Griffin made the introductions.
“How long can you stay?” Monique asked.
“Only until morning.”
“Sometime you must come when you can stay longer,” she replied, taking their coats. She led them through the front parlor past a piano to a room that opened up on the right just before the kitchen. A small sofa and chairs faced the hearth where a fire crackled within.
“Now sit. Drink, while I cook dinner.” She left the room.
Dirk poured wine and handed them each a glass. “Surely you didn’t make this trip just for a passport.”
“You’re right.” Griffin gave him a brief history of the last week’s events, culminating with finding the sealed vial at the museum. “Two people are dead, and someone followed us here. I have a feeling they’re after what’s in that cooler.”
“What do you think it is?”
“In my line of work? Things that are frozen in cryo tubes, then placed in another vial and then in an airtight plastic bag usually have deadly consequences. The question is, why would someone send it to Faas?”
“Faas’s niece didn’t mention anything about this to you?”
“No. Just that Faas had recently received something I’d be interested in that might answer the who and why. Specifically something I’d want to see in person, because I’d been looking for it for the last couple years. I assumed, naturally, that he meant information on who killed my wife.
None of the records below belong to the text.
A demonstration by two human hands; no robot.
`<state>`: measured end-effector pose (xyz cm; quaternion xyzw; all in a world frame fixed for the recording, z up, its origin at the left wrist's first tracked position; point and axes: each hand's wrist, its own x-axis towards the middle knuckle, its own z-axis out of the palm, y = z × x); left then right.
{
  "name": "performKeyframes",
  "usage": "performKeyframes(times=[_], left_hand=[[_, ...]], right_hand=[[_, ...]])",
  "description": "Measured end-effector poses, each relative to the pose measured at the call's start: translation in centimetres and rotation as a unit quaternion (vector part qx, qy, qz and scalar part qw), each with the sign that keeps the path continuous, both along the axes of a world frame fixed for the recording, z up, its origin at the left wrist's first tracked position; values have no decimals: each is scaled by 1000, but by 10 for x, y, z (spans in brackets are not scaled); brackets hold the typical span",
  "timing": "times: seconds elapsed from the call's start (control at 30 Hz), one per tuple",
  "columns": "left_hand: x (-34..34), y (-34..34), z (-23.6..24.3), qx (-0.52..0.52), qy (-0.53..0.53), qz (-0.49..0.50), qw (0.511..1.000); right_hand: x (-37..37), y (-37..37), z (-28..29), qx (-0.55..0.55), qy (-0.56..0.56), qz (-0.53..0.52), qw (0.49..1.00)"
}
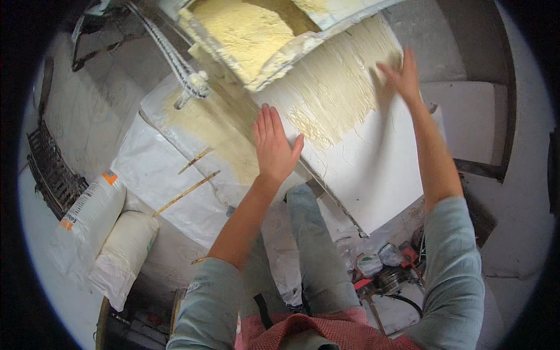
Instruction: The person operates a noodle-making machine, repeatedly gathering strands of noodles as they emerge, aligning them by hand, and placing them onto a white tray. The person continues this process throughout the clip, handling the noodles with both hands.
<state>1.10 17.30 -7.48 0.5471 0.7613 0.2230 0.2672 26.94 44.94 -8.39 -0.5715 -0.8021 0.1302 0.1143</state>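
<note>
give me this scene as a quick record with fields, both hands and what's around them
left hand: open, fingers together, at the left edge of the white board; contact unclear
right hand: open, fingers spread, by the board's right edge; contact unclear
on board: thin pale-yellow strands, tangled near the left hand
above board in view: bin holding crumbly yellow material
left side: two thin sticks on white sheeting; two stuffed white sacks
</note>
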Motion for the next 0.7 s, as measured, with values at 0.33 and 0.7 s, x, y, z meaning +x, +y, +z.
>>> performKeyframes(times=[0.33,0.7], left_hand=[[116,81,-22,31,37,-158,986],[144,-97,44,-111,-125,-361,917]], right_hand=[[-96,-85,-38,-81,117,147,979],[114,-255,-11,-82,41,-120,989]])
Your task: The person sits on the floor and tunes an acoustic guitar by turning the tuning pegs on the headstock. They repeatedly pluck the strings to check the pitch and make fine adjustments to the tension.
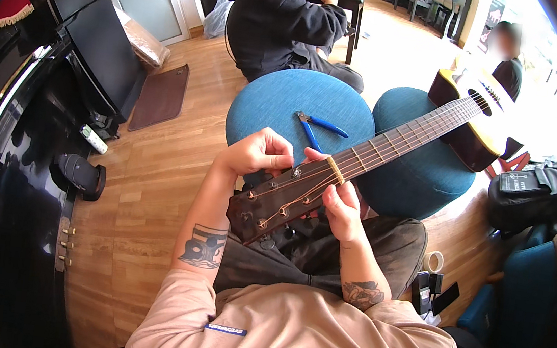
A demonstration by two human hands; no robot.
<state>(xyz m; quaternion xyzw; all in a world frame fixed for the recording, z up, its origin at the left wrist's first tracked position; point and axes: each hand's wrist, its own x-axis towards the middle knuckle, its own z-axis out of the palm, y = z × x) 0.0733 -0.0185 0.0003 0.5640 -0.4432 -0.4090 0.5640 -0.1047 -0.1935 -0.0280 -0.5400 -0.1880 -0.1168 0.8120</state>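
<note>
Your left hand (257, 153) and right hand (341, 208) both grip the guitar (390, 145) headstock; blue pliers (317, 129) on stool (279, 103).

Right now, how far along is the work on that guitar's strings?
Strings already run along the guitar neck to the headstock. Left hand pinches at a tuner and right hand grips near the nut. Blue-handled pliers lie unused on the round blue stool, so trimming may remain.
</note>
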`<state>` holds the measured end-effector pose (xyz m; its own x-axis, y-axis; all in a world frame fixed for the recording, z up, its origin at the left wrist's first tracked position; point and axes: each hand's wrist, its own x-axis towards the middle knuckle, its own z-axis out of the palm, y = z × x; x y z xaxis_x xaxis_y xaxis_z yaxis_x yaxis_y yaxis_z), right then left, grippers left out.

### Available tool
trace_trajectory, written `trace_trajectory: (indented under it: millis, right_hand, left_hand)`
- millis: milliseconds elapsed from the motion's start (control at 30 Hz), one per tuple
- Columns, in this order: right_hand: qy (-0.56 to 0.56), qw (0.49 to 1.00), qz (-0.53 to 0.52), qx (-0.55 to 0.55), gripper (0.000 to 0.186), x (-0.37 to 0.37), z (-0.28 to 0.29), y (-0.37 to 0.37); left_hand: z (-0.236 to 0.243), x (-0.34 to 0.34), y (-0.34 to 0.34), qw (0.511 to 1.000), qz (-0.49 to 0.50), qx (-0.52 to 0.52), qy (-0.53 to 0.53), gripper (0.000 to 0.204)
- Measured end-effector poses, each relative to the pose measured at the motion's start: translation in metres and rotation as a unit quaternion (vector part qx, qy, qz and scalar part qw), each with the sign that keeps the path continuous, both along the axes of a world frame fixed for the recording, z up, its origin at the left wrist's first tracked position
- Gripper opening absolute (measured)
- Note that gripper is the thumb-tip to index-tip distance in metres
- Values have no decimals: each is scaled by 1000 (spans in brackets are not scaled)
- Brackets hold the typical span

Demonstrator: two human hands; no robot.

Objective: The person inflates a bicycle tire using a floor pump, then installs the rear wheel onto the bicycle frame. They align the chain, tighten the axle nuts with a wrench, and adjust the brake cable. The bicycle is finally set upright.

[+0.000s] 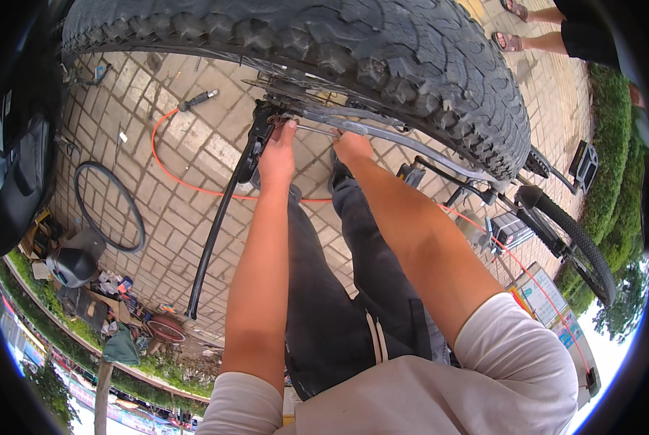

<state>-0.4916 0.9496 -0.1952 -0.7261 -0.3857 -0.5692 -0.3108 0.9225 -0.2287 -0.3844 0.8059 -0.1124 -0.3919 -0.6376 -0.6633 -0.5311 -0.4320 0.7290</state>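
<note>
A bicycle's knobbly black tyre [382, 51] fills the upper part of the view, with its grey frame tube [404, 140] running below it. My left hand [275, 158] reaches up to the wheel's hub area, beside the top of a long black kickstand [219, 217]. Its thumb and fingers are pinched together there; what they hold is too small to name. My right hand [353, 148] is closed round the end of a thin silver metal rod-like tool [316, 130]. The tool's far end points to my left fingertips, just under the frame tube.
An orange air hose [154, 148] with a black inflator handle [197, 101] crosses the paving. A loose black tyre [79, 190] lies at the left, near a dark scooter [20, 152] and a heap of parts [107, 297]. Someone's sandalled foot [508, 41] is at the upper right.
</note>
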Motion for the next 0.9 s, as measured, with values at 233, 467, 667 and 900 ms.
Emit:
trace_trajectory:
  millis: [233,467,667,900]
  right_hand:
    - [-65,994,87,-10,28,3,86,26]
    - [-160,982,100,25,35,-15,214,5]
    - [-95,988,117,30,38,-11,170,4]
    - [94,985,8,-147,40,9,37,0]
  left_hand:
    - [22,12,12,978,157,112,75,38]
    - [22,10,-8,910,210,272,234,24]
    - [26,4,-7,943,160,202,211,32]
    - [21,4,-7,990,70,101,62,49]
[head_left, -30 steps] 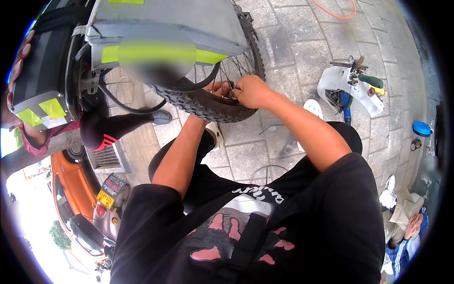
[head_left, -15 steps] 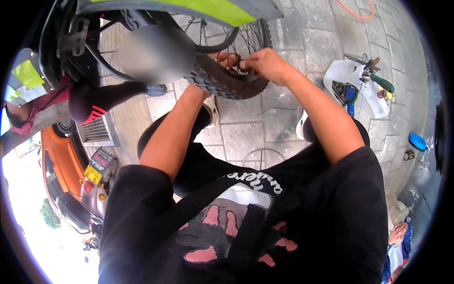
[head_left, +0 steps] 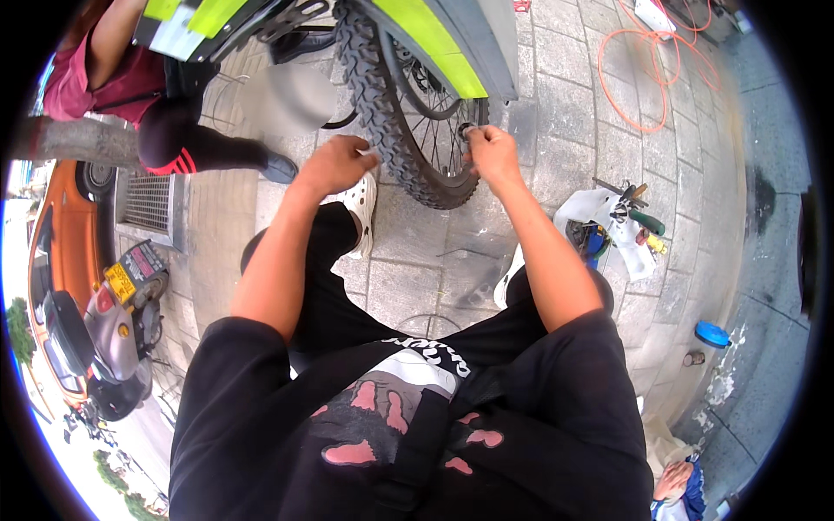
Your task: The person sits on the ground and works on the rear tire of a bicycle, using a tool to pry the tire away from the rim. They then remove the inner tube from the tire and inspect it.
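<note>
A knobby black bicycle tire (head_left: 369,104) stands upright in front of me, its spoked wheel partly covered by a grey and lime-green panel (head_left: 434,43). On the wheel's right side, my right hand (head_left: 493,158) is pinched at a small dark round piece (head_left: 466,130) by the spokes and rim. What that piece is, I cannot make out. My left hand (head_left: 340,165) hangs in the air just left of the tire, not touching it, thumb and fingers slightly bent and apart.
Tools lie on a white sheet (head_left: 586,208) at right, with a green-handled tool (head_left: 647,223) on it. Beyond is an orange hose (head_left: 665,82). A blue lid (head_left: 712,334) sits farther right. At left are another person's leg (head_left: 204,152), a scooter (head_left: 117,321) and an orange car (head_left: 65,230).
My left hand has come away from the tire and moved left. My right hand stays by the wheel's right side. The view has shifted, showing more of the hose and tire.
</note>
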The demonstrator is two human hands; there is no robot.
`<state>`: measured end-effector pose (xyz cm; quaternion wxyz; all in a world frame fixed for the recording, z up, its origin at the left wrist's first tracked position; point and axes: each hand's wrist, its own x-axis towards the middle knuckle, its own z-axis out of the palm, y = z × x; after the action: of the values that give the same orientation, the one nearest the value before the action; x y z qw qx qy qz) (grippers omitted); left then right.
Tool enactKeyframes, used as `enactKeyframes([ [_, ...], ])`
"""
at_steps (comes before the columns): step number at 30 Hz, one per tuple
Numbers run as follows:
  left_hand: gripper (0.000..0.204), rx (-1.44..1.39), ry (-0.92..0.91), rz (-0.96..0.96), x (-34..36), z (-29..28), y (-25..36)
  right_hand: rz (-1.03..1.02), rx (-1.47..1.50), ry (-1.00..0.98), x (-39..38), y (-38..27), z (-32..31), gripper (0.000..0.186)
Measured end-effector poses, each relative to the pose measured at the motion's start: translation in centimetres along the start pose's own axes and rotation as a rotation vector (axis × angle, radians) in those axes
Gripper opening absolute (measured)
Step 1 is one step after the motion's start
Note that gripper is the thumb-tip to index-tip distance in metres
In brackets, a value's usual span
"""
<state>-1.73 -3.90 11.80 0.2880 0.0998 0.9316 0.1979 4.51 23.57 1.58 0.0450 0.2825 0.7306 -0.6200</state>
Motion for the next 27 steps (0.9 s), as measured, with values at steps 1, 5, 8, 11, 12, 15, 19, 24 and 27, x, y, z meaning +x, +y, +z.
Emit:
enactKeyframes([
  [1, 0.053, -0.163, 0.213, 0.029, -1.1, -0.5, -2.0, -0.029, 0.091, -0.075, 0.4, -0.1, -0.4, 0.025],
  [5, 0.047, -0.917, 0.482, 0.282, -4.1, -2.9, -1.5, 0.075, 0.391, -0.237, -0.3, 1.3, -1.7, 0.029],
  [8, 0.042, -0.751, 0.613, 0.358, -4.1, -3.5, -0.5, 0.245, 0.679, -0.281, -2.9, 0.2, -1.5, 0.03],
  [11, 0.043, -0.804, 0.642, 0.338, -4.2, -4.5, 0.6, 0.35, 0.515, -0.24, -1.7, 2.6, -1.6, 0.024],
  [12, 0.047, -0.868, 0.619, 0.349, -3.6, -5.1, 0.4, 0.369, 0.414, -0.245, -0.8, 3.4, -1.4, 0.023],
  [15, 0.057, -0.949, 0.655, 0.356, -2.7, -5.6, -0.3, 0.351, -0.006, -0.101, 0.0, 4.5, 1.3, 0.029],
  [19, 0.056, -0.974, 0.614, 0.345, -2.9, -6.3, 0.1, 0.356, -0.222, -0.113, 2.1, 6.8, 1.6, 0.029],
  [24, 0.059, -0.842, 0.616, 0.327, -2.9, -7.1, -0.4, 0.334, -0.257, -0.269, 2.8, 6.8, 2.7, 0.011],
  [27, 0.058, -0.795, 0.67, 0.334, -2.3, -7.1, -0.9, 0.401, -0.1, -0.162, 2.4, 6.3, 3.4, 0.009],
])
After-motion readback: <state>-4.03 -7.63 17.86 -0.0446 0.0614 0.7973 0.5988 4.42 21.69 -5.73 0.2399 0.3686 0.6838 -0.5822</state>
Not a frozen biological sample.”
Dirk poured more wine into his glass. “Maybe there’s something else. Something about where it came from?”
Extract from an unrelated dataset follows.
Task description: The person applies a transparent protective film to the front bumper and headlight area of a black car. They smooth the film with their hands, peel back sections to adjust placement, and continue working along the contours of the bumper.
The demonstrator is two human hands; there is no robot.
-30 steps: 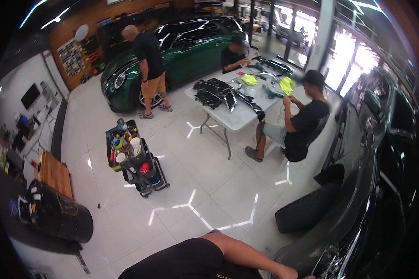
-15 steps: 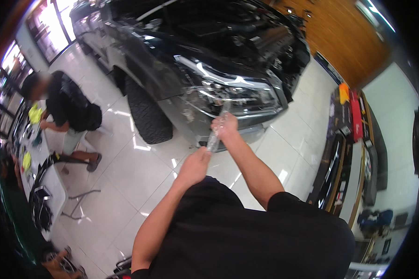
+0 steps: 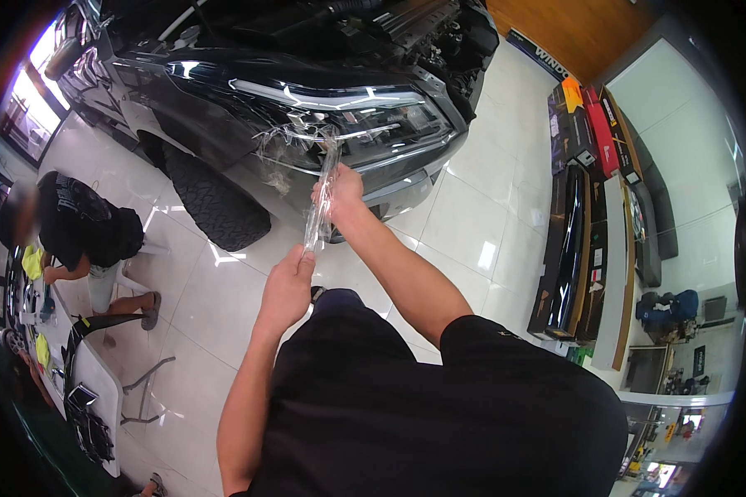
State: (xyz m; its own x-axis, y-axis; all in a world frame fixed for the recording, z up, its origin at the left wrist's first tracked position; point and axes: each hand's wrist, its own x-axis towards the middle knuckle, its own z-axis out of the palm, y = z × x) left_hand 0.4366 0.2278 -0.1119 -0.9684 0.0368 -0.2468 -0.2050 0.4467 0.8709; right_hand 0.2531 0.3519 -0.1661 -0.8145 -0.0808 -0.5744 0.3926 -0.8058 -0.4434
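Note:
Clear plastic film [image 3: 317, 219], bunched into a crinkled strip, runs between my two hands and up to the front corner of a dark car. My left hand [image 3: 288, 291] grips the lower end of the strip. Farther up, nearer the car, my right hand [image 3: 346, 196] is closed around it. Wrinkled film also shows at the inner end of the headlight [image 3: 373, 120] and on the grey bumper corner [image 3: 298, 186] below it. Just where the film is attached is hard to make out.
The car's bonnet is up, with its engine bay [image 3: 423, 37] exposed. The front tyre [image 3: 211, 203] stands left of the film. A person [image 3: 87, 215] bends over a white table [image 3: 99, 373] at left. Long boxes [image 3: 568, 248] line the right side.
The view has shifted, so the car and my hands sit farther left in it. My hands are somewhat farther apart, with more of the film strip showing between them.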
Sydney, recalling what the curator told them at the museum, said, “Faas received a knife from France. Possibly the knife he was killed with.”
“What sort of knife?” Dirk asked her.
“The curator thought it was an antique, because that’s what Faas dealt with. Originally that’s what we thought we were searching for.”
“Only because Faas seemed to be handing the knife to me when we approached him.” Griffin repeated Faas’s dying declaration. “At first, I thought he was asking me not to let them get the knife. That he dropped it and I needed to find it before they killed everyone.”
“A logical conclusion, considering the circumstances,” Dirk said.
“It was what he uttered at the end, ‘from Atlant,’ that didn’t make sense.”
“He was dying,” Dirk pointed out. “Hard to say if he was even talking to you.”
“Looking back, Faas was obviously telling me he’d dropped the vial and that’s what I should be looking for. The knife may have been a ruse to make sure the package had a purpose to get it to Faas without question.”
“Unless we’re overlooking the obvious. What if there was something significant about the knife? Something that might be a clue as to where the vial came from?” Dirk asked.
Griffin rubbed at his temple, the day taking its toll on him. “The pattern on the hilt maybe. Distinctive. Black and gold. Other than that, it didn’t look like anything more than a convenient murder weapon.”
“Short of recovering the box it was mailed in, it may be your best lead. What sort of pattern? Maybe it was an antique specific to somewhere in France?” Dirk took a pad of paper and a pencil from an end table drawer, handing both to Griffin.
He sketched out the design. “Mind you, art is Sydney’s strong suit, not mine, but I think it’s fairly accurate.”
Dirk eyed the rough drawing of the knife and the pattern on its handle that resembled a string of tulips placed end to end. “This I have seen before . . .”
“Where?” Griffin asked.
“Something makes me think at my wife’s office.” He glanced at Sydney, saying, “She’s a doctor, so maybe it is medical . . . Mo?”
Monique stepped out of the kitchen to see what he wanted, her fingertips slightly dusty from flour. He held up the knife drawing. “This pattern. Where have I seen it recently?”
“Very likely when you met me for lunch, and we walked past the lab at the hospital. Well, the individual portion of the pattern,” she said, covering up all but one of the tulip-shaped symbols. “It’s the Greek letter psi. Or rather a string of them. In virology it represents a viral packaging signal.”